A persisting “blind spot” of HCV therapy is demonstrated for patients with G3 and cirrhosis. A role for adjunctive RBV to improve SVR for these patients remains appealing, however, a statistically significant effect was not demonstrated. Interpretation of possible small effect size from RBV should be interpreted with caution due to the small number of patients. Further data in better powered sample size are needed for this important patient group. Identifying a “risk profile” of poor adherence—younger people from lower socio-economic backgrounds, possibly with poorer health literacy and the presence of opioid replacement may be features to help identify those who may benefit from pre-treatment counseling, in order to optimise SVR for first-line therapy. This cohort has been recruiting since the DAA availability through hospital-based liver clinics, however, over this time, a shift to community prescribing has gradually increased [22]. In Australia, HCV treatment for patients with cirrhosis occurs in established in liver clinics. Moving forward, this cohort may capture less of the dynamic epidemiology of HCV incidence and prevalence, as treatments move to the community.

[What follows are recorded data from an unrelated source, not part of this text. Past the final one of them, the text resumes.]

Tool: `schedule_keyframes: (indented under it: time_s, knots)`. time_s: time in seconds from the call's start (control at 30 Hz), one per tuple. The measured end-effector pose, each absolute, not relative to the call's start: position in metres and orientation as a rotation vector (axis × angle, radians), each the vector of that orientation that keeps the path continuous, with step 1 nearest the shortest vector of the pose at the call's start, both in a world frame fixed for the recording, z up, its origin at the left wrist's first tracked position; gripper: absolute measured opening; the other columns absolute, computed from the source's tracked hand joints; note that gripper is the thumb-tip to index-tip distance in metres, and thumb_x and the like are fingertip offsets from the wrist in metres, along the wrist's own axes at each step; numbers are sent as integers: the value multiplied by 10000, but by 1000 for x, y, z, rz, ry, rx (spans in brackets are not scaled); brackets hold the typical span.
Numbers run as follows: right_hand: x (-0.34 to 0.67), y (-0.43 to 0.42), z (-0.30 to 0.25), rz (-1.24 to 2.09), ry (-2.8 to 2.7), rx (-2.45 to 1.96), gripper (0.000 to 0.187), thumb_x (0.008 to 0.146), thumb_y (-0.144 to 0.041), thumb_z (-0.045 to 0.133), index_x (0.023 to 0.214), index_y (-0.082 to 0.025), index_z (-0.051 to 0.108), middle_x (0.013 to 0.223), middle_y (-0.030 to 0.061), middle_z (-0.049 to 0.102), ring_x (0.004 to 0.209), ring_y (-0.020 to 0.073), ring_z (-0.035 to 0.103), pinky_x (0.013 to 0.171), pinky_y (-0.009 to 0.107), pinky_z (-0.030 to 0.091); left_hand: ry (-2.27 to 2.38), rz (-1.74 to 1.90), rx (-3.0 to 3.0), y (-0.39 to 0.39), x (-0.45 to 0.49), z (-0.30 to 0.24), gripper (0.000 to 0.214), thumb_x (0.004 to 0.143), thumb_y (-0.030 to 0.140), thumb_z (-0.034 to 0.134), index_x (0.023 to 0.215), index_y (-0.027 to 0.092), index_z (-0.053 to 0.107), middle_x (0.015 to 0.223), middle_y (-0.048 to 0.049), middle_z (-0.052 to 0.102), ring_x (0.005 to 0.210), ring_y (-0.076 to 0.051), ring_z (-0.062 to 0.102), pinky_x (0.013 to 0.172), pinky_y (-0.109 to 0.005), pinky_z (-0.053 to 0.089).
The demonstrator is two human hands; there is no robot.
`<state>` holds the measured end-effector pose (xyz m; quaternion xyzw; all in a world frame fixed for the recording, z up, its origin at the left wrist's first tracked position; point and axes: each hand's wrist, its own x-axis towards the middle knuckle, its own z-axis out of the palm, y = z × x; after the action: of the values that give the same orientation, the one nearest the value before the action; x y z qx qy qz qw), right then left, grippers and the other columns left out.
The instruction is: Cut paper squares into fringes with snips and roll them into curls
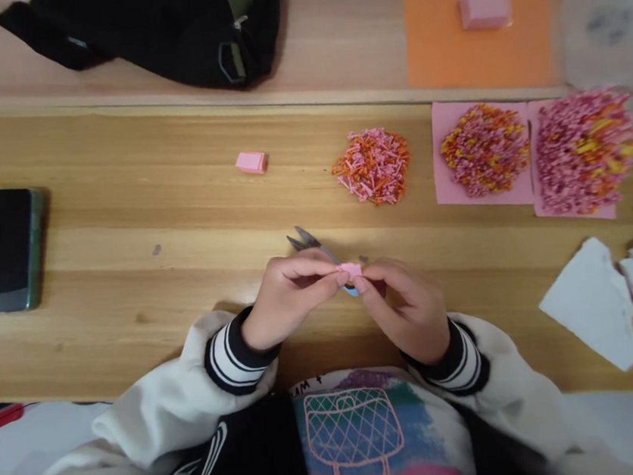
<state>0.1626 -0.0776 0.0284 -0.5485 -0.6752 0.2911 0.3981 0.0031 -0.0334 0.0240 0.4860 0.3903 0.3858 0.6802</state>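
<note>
Between my two hands is a small piece of pink paper (pixel 351 269), pinched at both ends. My left hand (pixel 296 289) grips its left end with thumb and forefinger. On the other side, my right hand (pixel 407 299) pinches the right end. A pair of scissors (pixel 310 240) lies on the table under the fingers, its blades pointing up and left and part of its blue handle showing below the paper. Beyond the hands sit a small stack of pink paper pieces (pixel 251 162) and a loose pile of rolled pink and orange paper bits (pixel 374 166).
Two pink sheets (pixel 442 189) on the right carry heaps of coloured paper bits (pixel 486 148). White tissue (pixel 592 305) lies nearer me. A phone (pixel 5 250) rests far left. At the back are a black bag (pixel 173 33) and an orange sheet (pixel 433 33) bearing a pink block (pixel 485 4).
</note>
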Motion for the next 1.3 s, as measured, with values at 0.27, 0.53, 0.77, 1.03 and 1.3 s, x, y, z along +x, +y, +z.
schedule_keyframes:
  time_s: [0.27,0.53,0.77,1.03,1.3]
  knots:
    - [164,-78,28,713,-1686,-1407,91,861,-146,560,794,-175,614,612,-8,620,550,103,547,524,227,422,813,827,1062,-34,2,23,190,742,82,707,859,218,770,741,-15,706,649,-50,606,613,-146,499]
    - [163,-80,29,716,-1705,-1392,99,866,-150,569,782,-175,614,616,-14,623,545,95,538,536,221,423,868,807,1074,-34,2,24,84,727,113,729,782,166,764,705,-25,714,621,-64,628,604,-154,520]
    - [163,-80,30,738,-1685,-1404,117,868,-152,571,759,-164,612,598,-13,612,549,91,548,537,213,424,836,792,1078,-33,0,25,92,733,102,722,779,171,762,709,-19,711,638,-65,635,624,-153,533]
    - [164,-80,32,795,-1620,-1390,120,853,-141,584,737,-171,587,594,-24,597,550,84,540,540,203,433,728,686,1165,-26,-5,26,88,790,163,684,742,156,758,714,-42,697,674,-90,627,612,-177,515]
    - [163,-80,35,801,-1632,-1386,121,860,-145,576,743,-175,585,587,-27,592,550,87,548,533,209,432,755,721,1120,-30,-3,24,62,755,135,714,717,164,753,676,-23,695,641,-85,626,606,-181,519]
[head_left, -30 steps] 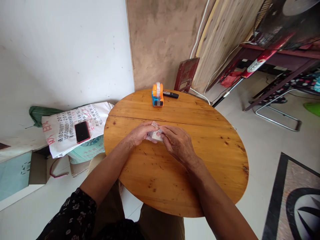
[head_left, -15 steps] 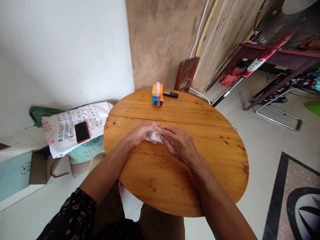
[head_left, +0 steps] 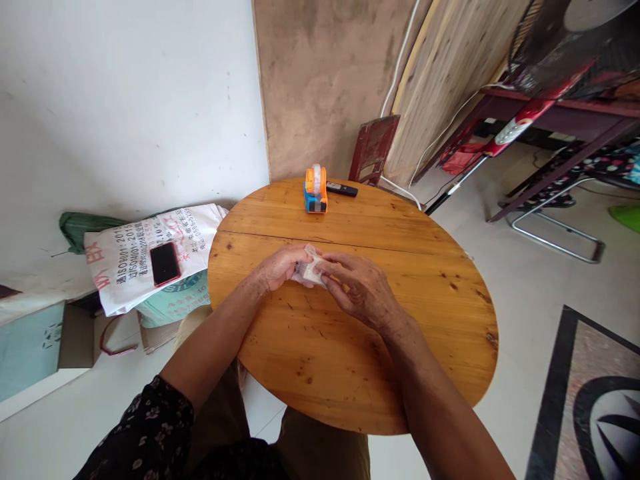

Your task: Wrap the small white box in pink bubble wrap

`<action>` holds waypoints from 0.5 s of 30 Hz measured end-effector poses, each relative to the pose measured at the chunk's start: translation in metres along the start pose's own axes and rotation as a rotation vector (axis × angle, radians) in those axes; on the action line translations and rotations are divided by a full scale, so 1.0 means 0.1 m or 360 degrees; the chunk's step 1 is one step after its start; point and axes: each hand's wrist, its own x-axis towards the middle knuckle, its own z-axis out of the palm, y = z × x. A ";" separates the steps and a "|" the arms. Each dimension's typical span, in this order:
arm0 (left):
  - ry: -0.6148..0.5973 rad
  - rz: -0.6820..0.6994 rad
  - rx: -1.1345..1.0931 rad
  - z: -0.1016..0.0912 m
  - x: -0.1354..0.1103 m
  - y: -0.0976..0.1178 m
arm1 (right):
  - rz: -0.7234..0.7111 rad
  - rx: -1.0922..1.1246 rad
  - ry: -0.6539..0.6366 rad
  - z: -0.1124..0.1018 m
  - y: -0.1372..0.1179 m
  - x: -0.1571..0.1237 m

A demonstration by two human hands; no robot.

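Observation:
Between my two hands, over the middle of the round wooden table (head_left: 320, 360), is a small whitish packet (head_left: 311, 269) in thin, translucent wrapping. My left hand (head_left: 281, 267) grips its left side, the thumb lying near the top. From the right, my right hand (head_left: 357, 283) pinches the wrapping with thumb and fingers. Part of the packet is hidden by the fingers, and what the wrapping encloses I cannot make out. Beyond my hands, an orange and blue tape dispenser (head_left: 315, 189) with a roll of clear tape stands near the far edge.
A black remote-like object (head_left: 343, 189) lies beside the dispenser. Left of the table, a red-edged phone (head_left: 165, 264) rests on a white printed sack (head_left: 125, 280). A dark red chair back (head_left: 373, 150) stands behind the table, and a fan's red pole (head_left: 520, 123) is at right.
The wrapping over the packet has shifted, now covering more of the reddish mark on its face. My right fingers moved slightly over it; my left hand stays in place.

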 end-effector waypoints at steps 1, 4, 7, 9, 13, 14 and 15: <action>-0.0003 -0.0001 -0.0002 0.00 0.00 0.00 | 0.0007 0.0010 -0.0002 0.00 0.00 0.00; -0.0010 -0.0001 0.0007 0.00 -0.01 0.00 | 0.0034 0.0061 -0.0007 0.00 0.01 -0.01; -0.0003 0.0008 0.0026 0.00 -0.01 0.00 | 0.0044 0.0097 0.0001 0.00 0.01 -0.01; -0.0003 0.0008 0.0034 0.00 0.00 0.00 | 0.0040 0.0108 -0.0015 0.01 0.01 0.00; 0.0012 0.0000 0.0020 0.01 0.00 0.00 | 0.0031 0.0110 -0.0046 0.00 0.02 -0.01; 0.0016 -0.0001 0.0018 0.01 0.00 0.00 | 0.0026 0.0108 -0.0045 0.00 0.03 -0.01; 0.0016 -0.0004 0.0021 0.01 0.00 0.00 | 0.0016 0.0107 -0.0048 -0.01 0.04 -0.02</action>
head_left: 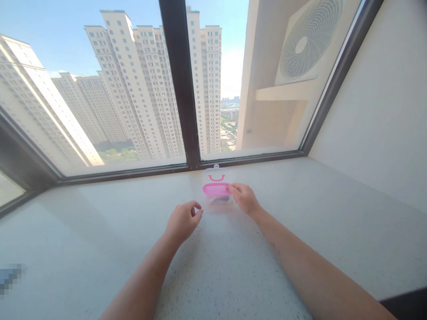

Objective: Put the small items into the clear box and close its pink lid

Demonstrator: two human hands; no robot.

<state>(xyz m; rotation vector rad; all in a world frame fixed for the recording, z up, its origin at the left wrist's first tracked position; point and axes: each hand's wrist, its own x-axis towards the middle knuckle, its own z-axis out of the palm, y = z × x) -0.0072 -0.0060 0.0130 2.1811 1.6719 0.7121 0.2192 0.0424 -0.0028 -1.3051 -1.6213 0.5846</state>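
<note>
A small clear plastic box point(216, 189) with a pink rim and a pink handle on its raised lid sits on the pale stone sill point(300, 209), close to the window frame. My right hand point(244, 198) pinches the right edge of the pink rim with closed fingertips. My left hand point(183, 221) hovers just left of the box, thumb and forefinger pinched together on something too small to make out. Something dark lies inside the box.
The dark window frame point(182, 84) runs along the back of the sill, with tall buildings outside. A white wall point(383, 111) closes off the right side. A dark edge point(405, 302) shows at the lower right corner.
</note>
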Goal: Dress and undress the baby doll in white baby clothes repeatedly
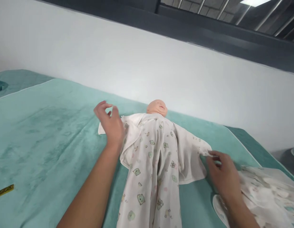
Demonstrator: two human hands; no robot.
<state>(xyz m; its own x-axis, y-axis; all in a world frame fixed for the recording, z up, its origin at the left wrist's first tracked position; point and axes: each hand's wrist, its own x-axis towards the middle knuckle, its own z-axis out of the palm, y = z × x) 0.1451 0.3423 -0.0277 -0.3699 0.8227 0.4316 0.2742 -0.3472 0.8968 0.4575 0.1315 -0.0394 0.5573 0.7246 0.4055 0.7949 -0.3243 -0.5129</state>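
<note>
A baby doll [157, 107] lies on its back, its head toward the wall. Over its body are white baby clothes [158, 148] printed with small green animals; a top is spread out sideways beneath trousers. My left hand [111, 123] hovers by the sleeve on the left, fingers curled but apart, with nothing visible in them. On the other side, my right hand [221, 167] pinches the end of the right sleeve [195, 141] between thumb and fingers. The doll's arms and legs are hidden by the cloth.
A green sheet [54, 152] covers the table. More printed baby clothes [270, 193] lie crumpled at the lower right, beside my right forearm. A yellow strip [4, 191] is at the left edge. Behind the table rises a white wall [113, 57] under a dark window frame.
</note>
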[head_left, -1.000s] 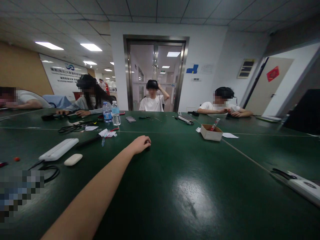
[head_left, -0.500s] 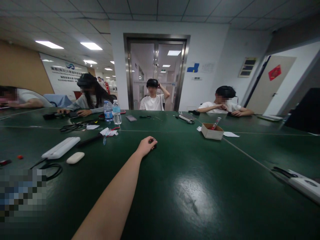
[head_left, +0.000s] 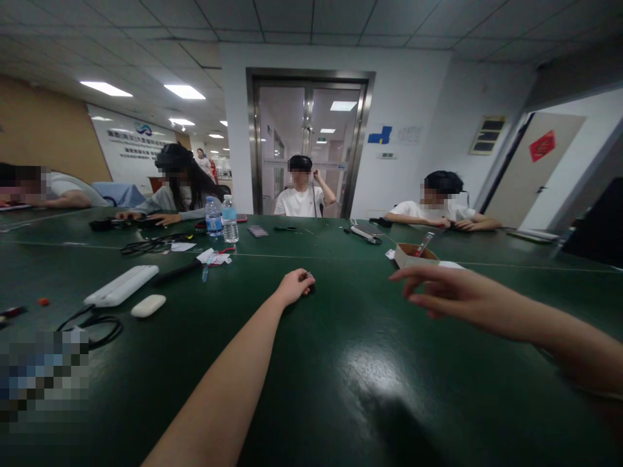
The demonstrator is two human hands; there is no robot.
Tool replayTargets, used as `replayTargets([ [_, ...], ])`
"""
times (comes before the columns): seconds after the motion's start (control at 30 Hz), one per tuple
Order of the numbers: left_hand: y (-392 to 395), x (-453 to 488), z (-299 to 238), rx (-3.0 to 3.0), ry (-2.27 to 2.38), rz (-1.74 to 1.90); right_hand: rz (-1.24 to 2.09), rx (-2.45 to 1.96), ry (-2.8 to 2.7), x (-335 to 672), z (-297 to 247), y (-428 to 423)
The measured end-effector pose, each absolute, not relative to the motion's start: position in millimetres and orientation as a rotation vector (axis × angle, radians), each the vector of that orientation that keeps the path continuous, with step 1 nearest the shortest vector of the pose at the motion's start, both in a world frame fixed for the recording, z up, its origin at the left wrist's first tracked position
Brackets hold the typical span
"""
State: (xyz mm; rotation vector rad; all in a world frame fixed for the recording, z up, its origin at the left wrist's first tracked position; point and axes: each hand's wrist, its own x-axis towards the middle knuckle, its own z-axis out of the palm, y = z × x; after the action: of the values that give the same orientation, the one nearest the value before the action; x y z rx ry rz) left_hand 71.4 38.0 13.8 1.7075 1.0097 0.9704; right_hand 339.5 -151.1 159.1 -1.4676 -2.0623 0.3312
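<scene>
My left hand (head_left: 295, 287) rests on the green table in front of me, its fingers closed. A small glint shows at the fingertips, but what they hold is too small to make out. From the right my right hand (head_left: 450, 293) reaches in over the table, fingers stretched out and holding nothing. It passes in front of a small open cardboard box (head_left: 405, 255) and hides part of it. A clear tube with red in it (head_left: 424, 244) leans upright in that box.
To the left lie a white power bank (head_left: 121, 286), a white oval case (head_left: 148, 305) and black cables (head_left: 150, 244). Two water bottles (head_left: 230, 219) stand farther back. Several people sit around the table's far side. A white device lies beyond centre (head_left: 366, 234).
My right hand has come into view from the right, toward the cardboard box. My left hand stays on the table with its fingers closed. The view has shifted slightly.
</scene>
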Motion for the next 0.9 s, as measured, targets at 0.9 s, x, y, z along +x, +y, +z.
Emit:
replayTargets([
  [0.9, 50, 55, 17, 1.122, 0.714, 1.161, 1.406, -1.028, -1.253, 226, 29, 24],
])
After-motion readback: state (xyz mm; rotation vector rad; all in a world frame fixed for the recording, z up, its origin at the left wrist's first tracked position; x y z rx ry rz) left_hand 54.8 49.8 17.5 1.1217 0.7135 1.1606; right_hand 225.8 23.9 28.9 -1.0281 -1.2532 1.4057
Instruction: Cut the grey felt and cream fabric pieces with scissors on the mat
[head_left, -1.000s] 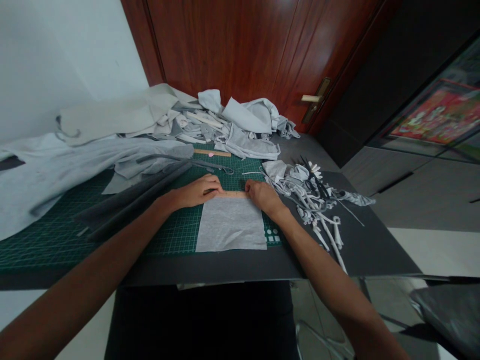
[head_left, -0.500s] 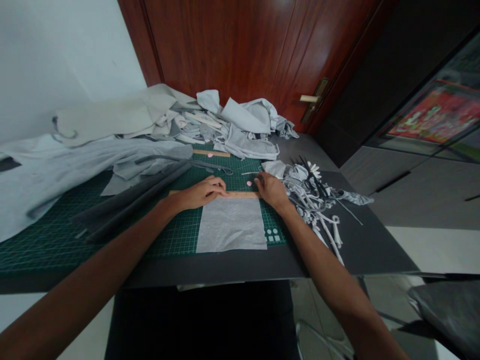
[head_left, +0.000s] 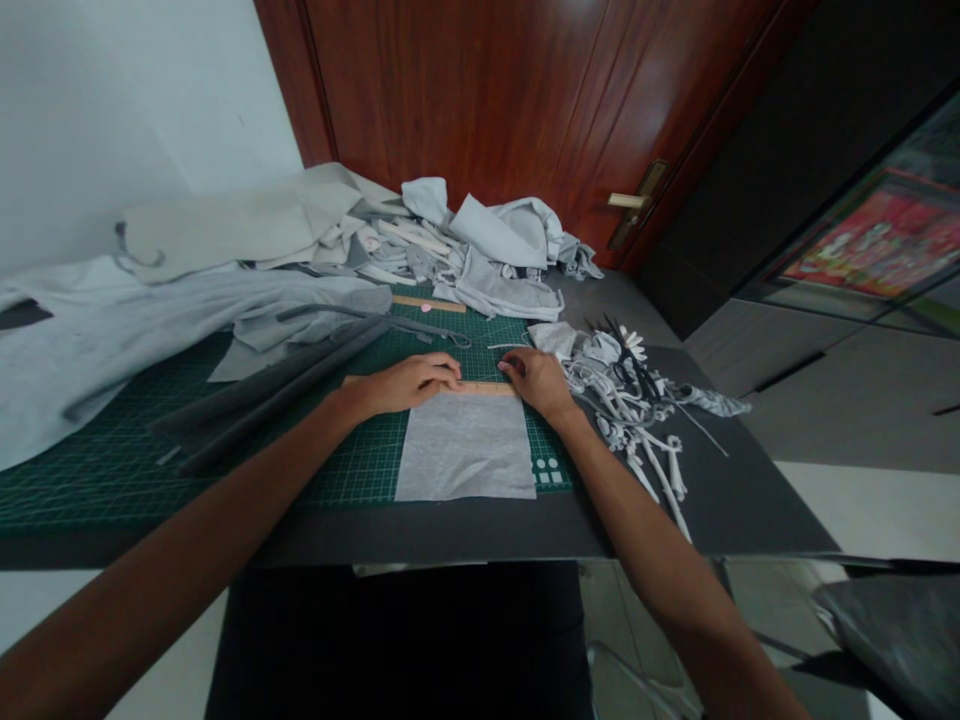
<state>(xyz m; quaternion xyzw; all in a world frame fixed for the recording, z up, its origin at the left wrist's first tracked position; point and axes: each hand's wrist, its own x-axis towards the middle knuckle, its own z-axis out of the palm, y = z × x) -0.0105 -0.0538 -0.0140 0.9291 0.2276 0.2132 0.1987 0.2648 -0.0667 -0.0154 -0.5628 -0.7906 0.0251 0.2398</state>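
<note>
Green cutting mat on a dark table: a wooden ruler lies along the grey fabric sheet's 12 o'clock edge. Left hand and right hand bear down on it, fingers pressed together, apparently holding it steady. Fabric strips are heaped at 2 o'clock.

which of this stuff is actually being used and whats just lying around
In use: left hand and right hand, both on a wooden ruler along the top edge of a grey fabric sheet, on a green cutting mat.

Lying about: cut grey fabric strips, crumpled grey cloth, long dark grey fabric lengths, a second wooden ruler.
</note>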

Importantly, this cohort is enriched for “hard” end-points of HCV-associated liver disease, such as decompensation and liver cancer.

The OPERA-C study is ongoing and SVR data reported here included only patients for whom follow-up data was available at the time of data extraction. Further follow-up for SVR and other survival outcomes is anticipated to improve when further time for SVR follow-up occurs. After adjustment for other factors on multivariable models, poor adherence was a consistent predictor of non-SVR. Given this, it may be that improving patient targeted supports to help optimize adherence for those most risk (e.g. younger, treatment naïve, and non-cirrhotic patients), could improve SVR outcomes. More advanced liver disease was associated with non-SVR, and as non-specialist DAA prescribers in the community increase, efforts to improve liver fibrosis assessment skills and universal coverage to improve access for liver fibrosis testing maybe enabling at a nation-level for more effective pursuit of HCV elimination in Australia. Longer-term follow-up for outcomes such as survival, liver cancer, and retreatment rate will be available for the OPERA-C cohort through the data-linkage process over time. These will provide further insights into longer implications of universal coverage for HCV therapy including the relative benefits and costs to the community.